Van Hixson (27 November 1920 – 19 February 1989) was a retired United States Army major general. A veteran Army aviator, he flew B-17 bombers during World War II and later served as The Adjutant General of the Utah National Guard from November 1980 to September 1982.

Early life and education
Born in Midvale, Utah, Hixson joined the Utah National Guard and began studying at the University of Utah in September 1938 after finishing high school. His education was interrupted by World War II military service, but he later graduated from courses at the Army Command and General Staff College in 1960 and the Army War College in 1977.

Military career
Hixson was called to active duty in the United States Army Air Forces on 3 March 1941, and was commissioned as a second lieutenant on 8 May 1943 when he completed flight school. After receiving B-17 training, he was assigned to the 96th Bombardment Group (Heavy) at RAF Snetterton Heath in England flying missions over Europe. Promoted to first lieutenant, Hixson was given command of his own bomber and crew in the 337th Bombardment Squadron (Heavy). On 11 April 1944, after completing his midday bombing run over Rostock on the Baltic Coast of northern Germany, his plane was downed by a German fighter aircraft. He crash landed his craft northwest of Kappeln and was captured along with his entire crew. His bombardier 2nd Lt. Don Giffin was hospitalized with a shoulder wound and the other prisoners were sent for interrogation. Hixson was then imprisoned at Stalag Luft I for the remainder of the war in Europe. On 19 May 1950, he was awarded the Distinguished Flying Cross for saving the crew of his damaged aircraft. Hixson also received the Silver Star and four Air Medals for his World War II service.

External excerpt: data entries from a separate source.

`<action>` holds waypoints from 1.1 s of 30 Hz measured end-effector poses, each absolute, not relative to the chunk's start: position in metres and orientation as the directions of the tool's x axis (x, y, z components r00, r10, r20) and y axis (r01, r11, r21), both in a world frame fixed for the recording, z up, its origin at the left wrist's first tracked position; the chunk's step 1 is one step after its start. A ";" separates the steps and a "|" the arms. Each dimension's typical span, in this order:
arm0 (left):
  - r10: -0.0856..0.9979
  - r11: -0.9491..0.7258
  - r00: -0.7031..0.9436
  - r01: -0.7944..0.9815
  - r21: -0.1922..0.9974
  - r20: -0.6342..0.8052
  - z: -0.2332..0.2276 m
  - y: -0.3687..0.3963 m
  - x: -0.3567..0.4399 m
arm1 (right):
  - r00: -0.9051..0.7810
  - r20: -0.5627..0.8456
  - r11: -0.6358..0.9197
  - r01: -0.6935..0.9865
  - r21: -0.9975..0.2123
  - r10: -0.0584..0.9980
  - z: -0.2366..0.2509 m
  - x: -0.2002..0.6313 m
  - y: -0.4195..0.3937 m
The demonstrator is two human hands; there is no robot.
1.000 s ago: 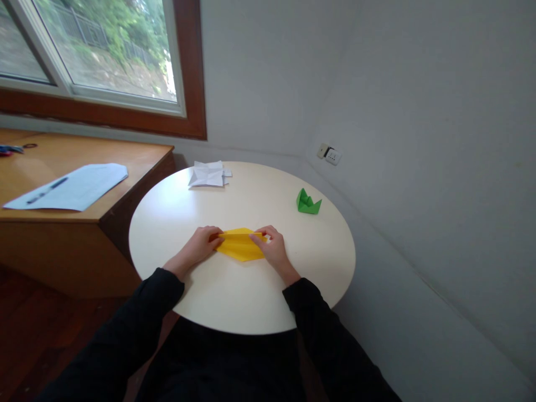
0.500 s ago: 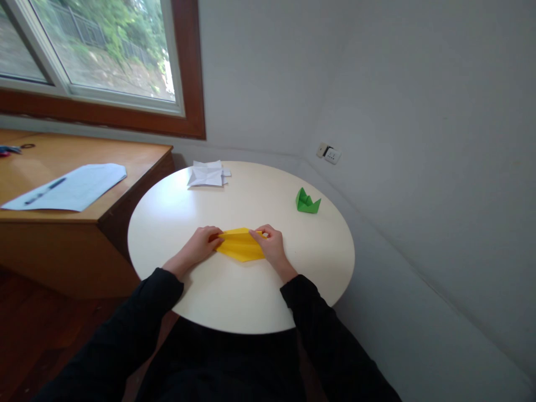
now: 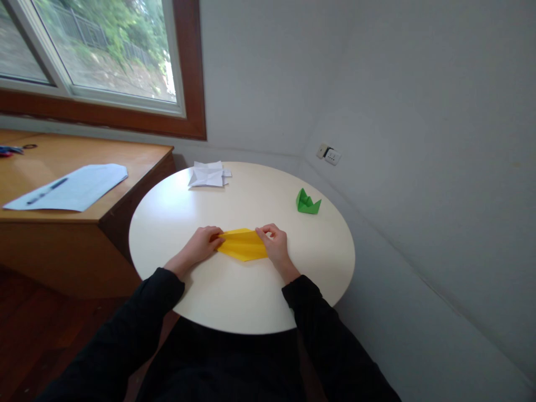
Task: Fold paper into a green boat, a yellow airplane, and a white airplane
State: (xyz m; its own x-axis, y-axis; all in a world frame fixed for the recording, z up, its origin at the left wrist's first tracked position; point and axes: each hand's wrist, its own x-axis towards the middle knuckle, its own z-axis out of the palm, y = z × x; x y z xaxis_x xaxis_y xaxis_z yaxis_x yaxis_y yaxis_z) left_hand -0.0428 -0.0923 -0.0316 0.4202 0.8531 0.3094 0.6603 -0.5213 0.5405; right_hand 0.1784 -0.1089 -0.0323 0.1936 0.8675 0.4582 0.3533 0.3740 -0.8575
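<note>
A folded sheet of yellow paper (image 3: 243, 245) lies between my hands on the round white table (image 3: 234, 296). Its outline comes to a blunt point on the near side, and creases run across it. My left hand (image 3: 206, 242) pinches the left end, fingers closed on the edge. At the upper right edge, my right hand (image 3: 274, 243) grips the paper between thumb and fingertips. The fingers cover both ends of the sheet.
A green folded paper boat (image 3: 307, 203) stands at the table's right rear. Creased white papers (image 3: 207, 175) lie at the back left. On the wooden desk (image 3: 138, 162) to the left are a white sheet (image 3: 87, 187) and a dark pen (image 3: 48, 191). Walls border the table's far side.
My right hand has slid slightly to the right along the yellow paper's upper edge. My left hand holds its place at the left end.
</note>
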 end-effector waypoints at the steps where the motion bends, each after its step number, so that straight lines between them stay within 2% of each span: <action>1: 0.854 -0.520 0.418 0.662 0.540 0.310 -0.032 -0.092 -0.043 | 0.210 0.461 0.372 0.356 -0.857 0.862 -0.033 0.181 -0.108; 8: 0.870 -0.491 0.361 0.694 0.527 0.335 -0.033 -0.093 -0.042 | 0.413 0.516 0.358 0.402 -0.843 0.751 -0.026 0.201 -0.109; 10: 0.870 -0.491 0.357 0.698 0.521 0.341 -0.033 -0.094 -0.041 | 0.344 0.586 0.406 0.471 -0.784 0.733 -0.015 0.194 -0.112; 12: 0.868 -0.493 0.356 0.701 0.515 0.346 -0.032 -0.095 -0.040 | 0.116 0.681 0.476 0.629 -0.614 0.723 0.000 0.182 -0.113; 13: 0.868 -0.493 0.355 0.703 0.512 0.348 -0.032 -0.095 -0.039 | -0.021 0.685 0.508 0.688 -0.519 0.728 0.009 0.174 -0.111; 16: 0.868 -0.492 0.350 0.708 0.507 0.353 -0.032 -0.096 -0.039 | -0.382 0.551 0.613 0.720 -0.326 0.742 0.032 0.150 -0.102; 19: 0.870 -0.487 0.342 0.710 0.509 0.355 -0.033 -0.096 -0.039 | -0.584 0.370 0.683 0.688 -0.246 0.722 0.045 0.132 -0.086; 26: 0.876 -0.475 0.326 0.711 0.519 0.355 -0.033 -0.096 -0.038 | -0.683 0.225 0.718 0.668 -0.194 0.695 0.048 0.115 -0.057; 33: 0.874 -0.483 0.343 0.700 0.526 0.345 -0.028 -0.099 -0.037 | -0.718 0.124 0.727 0.683 -0.062 0.685 0.048 0.106 -0.049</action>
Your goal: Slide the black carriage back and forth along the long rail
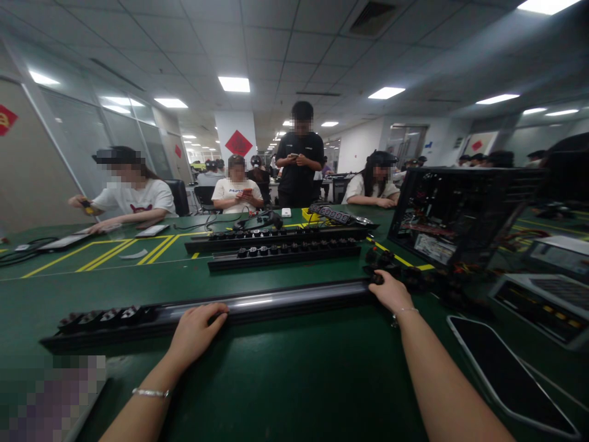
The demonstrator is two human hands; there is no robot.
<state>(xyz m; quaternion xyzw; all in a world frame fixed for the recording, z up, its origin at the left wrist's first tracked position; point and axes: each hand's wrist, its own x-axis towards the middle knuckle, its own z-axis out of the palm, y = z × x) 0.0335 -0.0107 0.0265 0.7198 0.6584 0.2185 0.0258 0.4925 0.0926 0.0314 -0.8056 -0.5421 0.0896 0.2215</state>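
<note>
A long dark metal channel (294, 299) lies across the green table in front of me. Several black socket modules (110, 316) sit in its left end; the rest of its trough shows bare, shiny metal. My left hand (197, 328) is closed over the near edge of the channel, left of its middle, fingers partly hidden. At the channel's right end, my right hand (391, 291) pinches a small black part (375, 277), mostly covered by the fingers. More black parts (414, 279) lie in a dark pile just right of that hand.
Two similar channels filled with sockets (285, 253) lie farther back. An open black computer case (464, 215) stands at right, beside grey boxed equipment (543, 307) and a phone (510, 374). A yellow tray (310, 215) is behind the channels. Several people sit or stand beyond the table.
</note>
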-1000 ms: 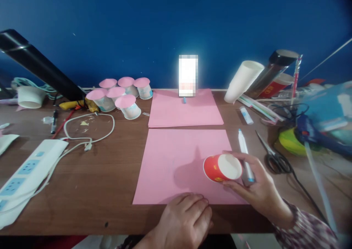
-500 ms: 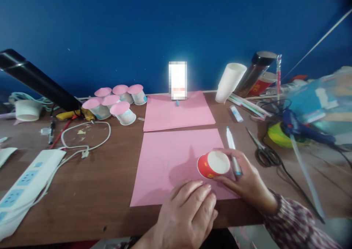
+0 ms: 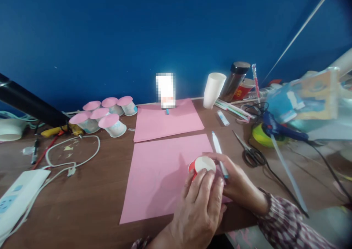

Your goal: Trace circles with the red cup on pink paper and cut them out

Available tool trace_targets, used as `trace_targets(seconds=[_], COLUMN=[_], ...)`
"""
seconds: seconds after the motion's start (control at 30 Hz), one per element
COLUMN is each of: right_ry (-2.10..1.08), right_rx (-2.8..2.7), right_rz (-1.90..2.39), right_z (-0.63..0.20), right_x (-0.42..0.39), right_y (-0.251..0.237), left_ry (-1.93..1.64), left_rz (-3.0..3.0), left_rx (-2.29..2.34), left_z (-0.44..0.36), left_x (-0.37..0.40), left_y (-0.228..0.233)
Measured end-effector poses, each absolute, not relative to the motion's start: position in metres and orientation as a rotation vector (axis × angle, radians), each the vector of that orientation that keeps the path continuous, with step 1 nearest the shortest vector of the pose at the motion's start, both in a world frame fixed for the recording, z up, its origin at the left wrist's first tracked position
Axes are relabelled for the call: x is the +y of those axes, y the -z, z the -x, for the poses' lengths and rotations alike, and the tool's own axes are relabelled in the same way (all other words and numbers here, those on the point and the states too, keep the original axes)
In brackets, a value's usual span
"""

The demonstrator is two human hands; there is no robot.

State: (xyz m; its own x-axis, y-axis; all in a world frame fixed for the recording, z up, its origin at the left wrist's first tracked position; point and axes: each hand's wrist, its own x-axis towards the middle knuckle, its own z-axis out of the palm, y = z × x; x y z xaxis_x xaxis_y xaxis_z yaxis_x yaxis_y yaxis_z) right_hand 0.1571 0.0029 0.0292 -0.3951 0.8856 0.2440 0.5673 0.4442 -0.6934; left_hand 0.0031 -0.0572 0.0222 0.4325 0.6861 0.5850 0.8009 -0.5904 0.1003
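Observation:
A small red paper cup sits upside down on the near pink paper sheet, its white bottom facing up. My left hand reaches over it, fingers touching the cup's near side. My right hand grips the cup from the right and also holds a white marker with a blue tip between its fingers.
A second pink sheet lies farther back. Several pink-topped cups stand at back left. Scissors, a blue glue gun, a white cup stack and straws sit on the right. A power strip and white cable lie left.
My left hand has moved up from the desk edge onto the cup. The view has shifted, so everything sits lower and more to the left. My right hand still holds cup and marker.

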Motion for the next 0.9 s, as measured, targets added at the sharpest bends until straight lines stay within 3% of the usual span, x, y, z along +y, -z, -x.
trace_targets(seconds=[0.37,0.57,0.67,0.9], right_ry=[-0.724,-0.576,-0.693,-0.919], right_rx=[-1.815,-1.780,-1.772,-2.485], right_rz=[1.298,1.245,1.204,0.971], right_z=[-0.189,-0.160,-0.137,-0.093], right_x=[0.017,0.054,0.075,0.099], right_y=[-0.049,-0.064,-0.060,-0.071], left_ry=[0.903,0.909,0.914,0.959], left_rz=[2.389,2.335,2.304,2.258], left_rx=[-1.390,-1.374,-1.342,-1.329], left_z=[-0.011,-0.012,-0.011,-0.011], left_x=[-0.059,-0.058,-0.058,-0.056], left_y=[-0.008,-0.001,0.004,0.009])
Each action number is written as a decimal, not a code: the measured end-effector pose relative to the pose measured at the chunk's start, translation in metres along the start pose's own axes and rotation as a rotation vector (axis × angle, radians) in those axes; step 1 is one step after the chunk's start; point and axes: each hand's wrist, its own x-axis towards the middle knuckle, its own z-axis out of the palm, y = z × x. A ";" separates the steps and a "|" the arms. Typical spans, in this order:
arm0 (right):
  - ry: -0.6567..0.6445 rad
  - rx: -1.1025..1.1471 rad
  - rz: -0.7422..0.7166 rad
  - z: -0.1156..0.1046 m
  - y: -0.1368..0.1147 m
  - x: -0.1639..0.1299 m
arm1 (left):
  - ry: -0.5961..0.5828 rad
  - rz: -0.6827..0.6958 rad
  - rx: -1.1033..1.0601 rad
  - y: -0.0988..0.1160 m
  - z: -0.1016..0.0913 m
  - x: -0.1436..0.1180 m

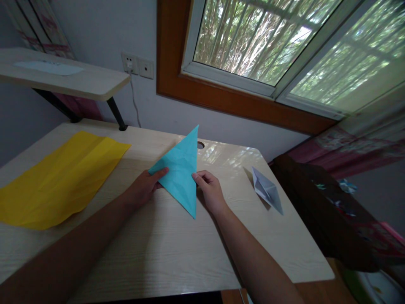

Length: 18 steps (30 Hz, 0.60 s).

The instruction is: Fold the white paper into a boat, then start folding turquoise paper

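A blue sheet of paper (182,171), folded into a triangle, is held up over the desk between my two hands. Its long straight side faces right, and one corner points left. My left hand (148,183) pinches that left corner, thumb on the front and fingers behind. On the right side, my right hand (210,188) grips the middle of the long edge between thumb and curled fingers. Faint creases run across the blue paper.
A yellow paper sheet (63,181) lies on the left of the wooden desk (177,261). A folded white paper boat (267,190) sits near the right edge. A raised shelf (107,84) stands at the back left, below a wall socket (137,66). Behind is a window.
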 end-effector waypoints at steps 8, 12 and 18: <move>0.128 -0.001 -0.055 -0.001 -0.001 0.002 | 0.003 0.069 0.072 0.001 -0.008 0.006; 0.129 -0.003 -0.061 -0.001 -0.001 0.002 | 0.038 0.070 0.081 0.003 -0.008 0.006; 0.163 -0.014 -0.069 -0.001 -0.002 0.002 | 0.041 0.108 0.093 0.006 -0.007 0.005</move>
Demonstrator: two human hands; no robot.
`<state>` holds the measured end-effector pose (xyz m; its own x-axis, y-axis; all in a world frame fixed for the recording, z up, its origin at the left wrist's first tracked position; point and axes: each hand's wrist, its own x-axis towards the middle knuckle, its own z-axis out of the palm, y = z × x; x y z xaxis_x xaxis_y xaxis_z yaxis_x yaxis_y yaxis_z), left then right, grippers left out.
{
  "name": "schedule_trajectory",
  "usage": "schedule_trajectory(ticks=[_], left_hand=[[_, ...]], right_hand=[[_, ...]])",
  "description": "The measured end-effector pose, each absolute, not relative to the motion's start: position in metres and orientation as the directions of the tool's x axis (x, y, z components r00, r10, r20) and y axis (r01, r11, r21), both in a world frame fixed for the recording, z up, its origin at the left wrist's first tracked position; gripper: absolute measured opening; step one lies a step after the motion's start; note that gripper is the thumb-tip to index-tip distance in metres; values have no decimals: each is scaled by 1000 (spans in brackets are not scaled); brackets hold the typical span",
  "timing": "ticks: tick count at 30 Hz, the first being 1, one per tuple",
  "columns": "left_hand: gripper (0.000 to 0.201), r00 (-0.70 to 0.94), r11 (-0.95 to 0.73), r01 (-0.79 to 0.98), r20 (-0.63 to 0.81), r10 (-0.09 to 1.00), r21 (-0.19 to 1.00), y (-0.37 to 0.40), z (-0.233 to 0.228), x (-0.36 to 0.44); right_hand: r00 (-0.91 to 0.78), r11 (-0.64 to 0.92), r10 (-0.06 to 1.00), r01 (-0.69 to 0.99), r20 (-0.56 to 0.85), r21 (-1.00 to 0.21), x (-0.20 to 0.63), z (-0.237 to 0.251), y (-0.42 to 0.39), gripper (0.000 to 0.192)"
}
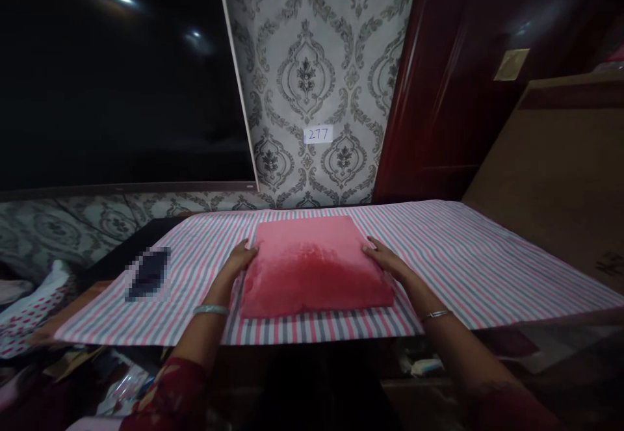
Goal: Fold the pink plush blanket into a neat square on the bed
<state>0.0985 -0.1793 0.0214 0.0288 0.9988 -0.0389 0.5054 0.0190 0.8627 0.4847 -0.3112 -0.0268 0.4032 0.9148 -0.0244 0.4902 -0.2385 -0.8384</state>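
A thick, plush pink-red blanket (316,265), folded into a neat rectangle, lies on a pink, grey and white striped cloth (463,262). My left hand (240,259) grips its left edge, the thumb against the top and the fingers along the side. At the opposite edge, my right hand (387,259) grips it in the same way. The lower fingers of both hands are partly hidden. A soft, darker patch of pile runs across the blanket's middle and front.
A blurred-out dark rectangle (149,275) lies on the cloth at left. Behind stand a large black screen (121,86) and a patterned wall with a paper label (318,134) reading 277. A big cardboard panel (560,171) leans at right. Clutter sits below the table's front edge.
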Motion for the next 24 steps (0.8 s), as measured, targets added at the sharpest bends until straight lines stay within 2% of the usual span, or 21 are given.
schedule_trajectory(ticks=[3, 6, 10, 12, 14, 18, 24], left_hand=[[71, 49, -91, 645, 79, 996, 759, -173, 43, 129], [64, 157, -219, 725, 153, 976, 653, -167, 57, 173], [64, 241, -286, 925, 195, 951, 249, -159, 51, 211], [66, 239, -260, 957, 158, 958, 130, -154, 34, 212], [66, 245, -258, 961, 127, 961, 97, -150, 13, 206], [66, 271, -288, 953, 164, 948, 91, -144, -17, 196], [67, 278, -295, 950, 153, 948, 104, -139, -17, 197]], right_hand=[[414, -255, 899, 762, 145, -595, 471, -1, -281, 60], [316, -179, 922, 859, 223, -479, 441, 21, -247, 56], [288, -207, 933, 919, 215, -336, 412, 23, -221, 56], [284, -223, 939, 932, 194, -286, 409, 10, -219, 55], [285, -236, 941, 939, 185, -249, 412, -7, -221, 55], [270, -223, 938, 950, 218, -216, 421, -30, -223, 56], [264, -210, 936, 950, 232, -233, 423, -33, -220, 58]])
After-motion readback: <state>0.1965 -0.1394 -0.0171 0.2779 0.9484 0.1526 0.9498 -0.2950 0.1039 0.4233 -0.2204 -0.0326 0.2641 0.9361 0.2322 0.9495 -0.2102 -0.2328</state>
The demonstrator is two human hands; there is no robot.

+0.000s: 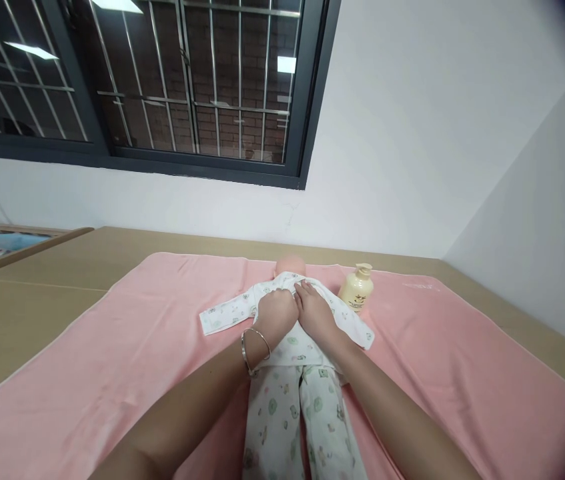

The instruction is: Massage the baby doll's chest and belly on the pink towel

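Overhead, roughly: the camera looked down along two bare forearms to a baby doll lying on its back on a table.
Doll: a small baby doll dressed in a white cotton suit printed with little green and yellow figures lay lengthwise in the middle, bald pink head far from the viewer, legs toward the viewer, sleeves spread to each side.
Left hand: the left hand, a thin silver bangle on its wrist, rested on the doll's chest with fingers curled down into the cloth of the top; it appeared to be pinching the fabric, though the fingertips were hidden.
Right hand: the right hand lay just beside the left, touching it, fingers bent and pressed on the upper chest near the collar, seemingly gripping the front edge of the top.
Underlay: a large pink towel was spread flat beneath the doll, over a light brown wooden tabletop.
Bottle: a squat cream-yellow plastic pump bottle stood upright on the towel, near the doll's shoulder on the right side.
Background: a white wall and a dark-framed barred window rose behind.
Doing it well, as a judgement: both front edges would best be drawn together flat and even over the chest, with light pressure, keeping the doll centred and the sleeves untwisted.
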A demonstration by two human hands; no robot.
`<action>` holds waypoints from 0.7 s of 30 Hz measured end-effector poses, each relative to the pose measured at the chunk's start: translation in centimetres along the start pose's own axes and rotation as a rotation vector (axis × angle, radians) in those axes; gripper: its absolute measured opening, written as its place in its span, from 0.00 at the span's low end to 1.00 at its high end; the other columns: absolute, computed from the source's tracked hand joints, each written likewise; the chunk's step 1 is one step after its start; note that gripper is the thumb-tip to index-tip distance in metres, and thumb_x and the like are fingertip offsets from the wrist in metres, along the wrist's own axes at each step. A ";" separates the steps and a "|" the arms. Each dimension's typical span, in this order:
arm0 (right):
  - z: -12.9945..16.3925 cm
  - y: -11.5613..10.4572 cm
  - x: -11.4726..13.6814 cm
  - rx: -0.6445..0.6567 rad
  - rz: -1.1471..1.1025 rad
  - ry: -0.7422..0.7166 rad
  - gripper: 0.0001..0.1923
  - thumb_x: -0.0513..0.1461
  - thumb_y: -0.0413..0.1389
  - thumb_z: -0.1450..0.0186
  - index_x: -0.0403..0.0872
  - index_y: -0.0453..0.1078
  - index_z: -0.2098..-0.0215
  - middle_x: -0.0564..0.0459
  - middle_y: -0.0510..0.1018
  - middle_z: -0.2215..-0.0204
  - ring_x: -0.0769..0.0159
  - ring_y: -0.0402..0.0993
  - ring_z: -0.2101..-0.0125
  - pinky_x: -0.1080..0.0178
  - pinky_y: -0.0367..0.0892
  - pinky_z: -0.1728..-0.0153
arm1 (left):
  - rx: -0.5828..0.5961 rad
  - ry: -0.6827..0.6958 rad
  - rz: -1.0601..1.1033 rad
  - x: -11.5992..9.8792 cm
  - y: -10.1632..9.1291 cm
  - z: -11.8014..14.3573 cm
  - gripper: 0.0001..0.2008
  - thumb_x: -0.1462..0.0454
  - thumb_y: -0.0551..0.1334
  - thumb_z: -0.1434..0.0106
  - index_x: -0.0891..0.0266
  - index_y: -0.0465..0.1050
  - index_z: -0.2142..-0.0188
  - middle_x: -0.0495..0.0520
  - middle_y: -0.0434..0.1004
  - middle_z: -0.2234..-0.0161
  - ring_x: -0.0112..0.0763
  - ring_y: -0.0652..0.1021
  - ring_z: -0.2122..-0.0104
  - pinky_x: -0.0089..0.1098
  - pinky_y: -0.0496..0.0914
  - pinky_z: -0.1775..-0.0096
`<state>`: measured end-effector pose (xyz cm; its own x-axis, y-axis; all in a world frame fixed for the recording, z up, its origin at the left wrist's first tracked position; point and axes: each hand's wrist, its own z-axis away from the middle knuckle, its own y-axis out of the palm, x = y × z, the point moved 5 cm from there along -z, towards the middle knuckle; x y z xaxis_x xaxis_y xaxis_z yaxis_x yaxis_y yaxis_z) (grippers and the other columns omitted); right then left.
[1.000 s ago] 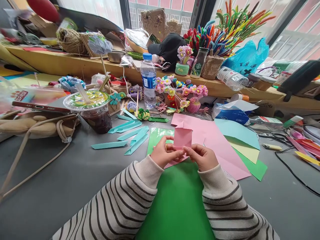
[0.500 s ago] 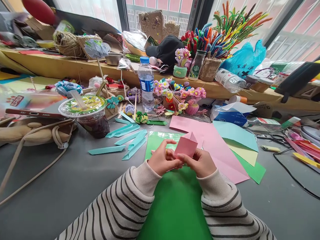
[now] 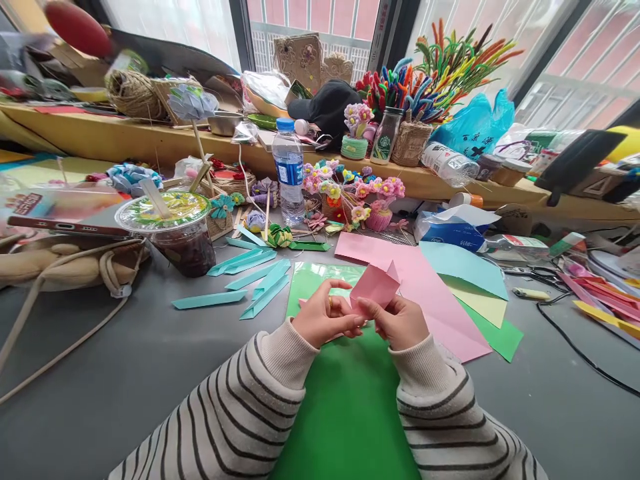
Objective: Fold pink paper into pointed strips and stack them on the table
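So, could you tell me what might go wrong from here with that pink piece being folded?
1. The folded pink paper is pinched between the left hand and right hand above the table; a slip could skew the crease.
2. The lidded drink cup stands near the left sleeve; a wide elbow move might tip it.
3. Loose teal strips nearby could get swept aside.

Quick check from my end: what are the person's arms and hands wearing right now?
Both arms are in a cream knit sweater with thin dark horizontal stripes and plain ribbed cuffs. The left hand is bare apart from a gold ring on one finger; the right hand is bare, with no glove or ring visible.
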<state>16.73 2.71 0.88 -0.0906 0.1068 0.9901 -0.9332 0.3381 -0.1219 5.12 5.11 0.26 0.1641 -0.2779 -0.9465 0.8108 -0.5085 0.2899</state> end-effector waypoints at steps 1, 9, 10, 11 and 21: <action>0.0 0.0 0.0 -0.010 -0.022 0.006 0.17 0.46 0.60 0.58 0.42 0.63 0.89 0.62 0.58 0.96 0.79 0.49 0.93 0.71 0.46 0.92 | -0.003 0.009 0.002 0.0 -0.1 0.0 0.25 0.67 0.65 0.58 0.63 0.53 0.63 0.40 0.65 0.85 0.25 0.72 0.82 0.27 0.67 0.77; -0.3 -0.7 -0.3 -0.111 -0.068 0.029 0.18 0.48 0.60 0.59 0.42 0.62 0.88 0.62 0.59 0.96 0.78 0.51 0.93 0.71 0.47 0.91 | -0.030 0.051 0.001 -0.1 -0.7 -0.3 0.29 0.68 0.66 0.59 0.64 0.52 0.60 0.45 0.71 0.82 0.27 0.73 0.79 0.32 0.68 0.72; -0.3 -0.7 -0.3 -0.105 -0.064 0.020 0.18 0.48 0.60 0.58 0.42 0.62 0.87 0.61 0.59 0.96 0.78 0.52 0.93 0.71 0.48 0.91 | -0.030 0.043 0.007 0.0 -0.6 -0.3 0.29 0.68 0.66 0.60 0.64 0.52 0.61 0.46 0.71 0.81 0.27 0.73 0.78 0.31 0.67 0.72; -0.3 -0.5 -0.3 -0.094 -0.063 0.012 0.18 0.48 0.59 0.58 0.42 0.63 0.87 0.61 0.60 0.96 0.78 0.52 0.93 0.71 0.48 0.91 | -0.031 0.038 0.013 0.0 -0.5 -0.3 0.28 0.68 0.66 0.60 0.64 0.53 0.61 0.46 0.71 0.81 0.27 0.73 0.78 0.31 0.67 0.72; -0.1 -0.1 -0.5 0.088 -0.044 0.021 0.17 0.46 0.59 0.57 0.42 0.64 0.90 0.58 0.63 0.94 0.75 0.56 0.91 0.69 0.52 0.88 | -0.006 0.067 0.005 -0.2 -0.7 -0.1 0.23 0.67 0.65 0.56 0.64 0.53 0.64 0.41 0.67 0.83 0.26 0.73 0.80 0.32 0.68 0.73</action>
<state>16.89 2.72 0.42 -0.0423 0.1134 0.9926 -0.9631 0.2598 -0.0707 4.61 5.64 0.24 0.2055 -0.2255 -0.9523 0.8131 -0.5023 0.2944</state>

Released from active duty in January 1946, Hixson rejoined the Utah National Guard as an artillery officer in November 1946. After commanding an artillery battery, he returned to aviation as an artillery observation officer. In 1957, Hixson completed helicopter training and assumed command of the 653rd Field Artillery Observation Battalion in July. He later qualified as a helicopter instructor in 1964.

Hixson was appointed assistant adjutant general for the Utah Army National Guard on 1 December 1967 and was promoted to brigadier general on 10 August 1970. He served as adjutant general of the Utah National Guard from November 1980 until his retirement in September 1982. In addition to his combat awards, Hixson also received the Distinguished Service Medal.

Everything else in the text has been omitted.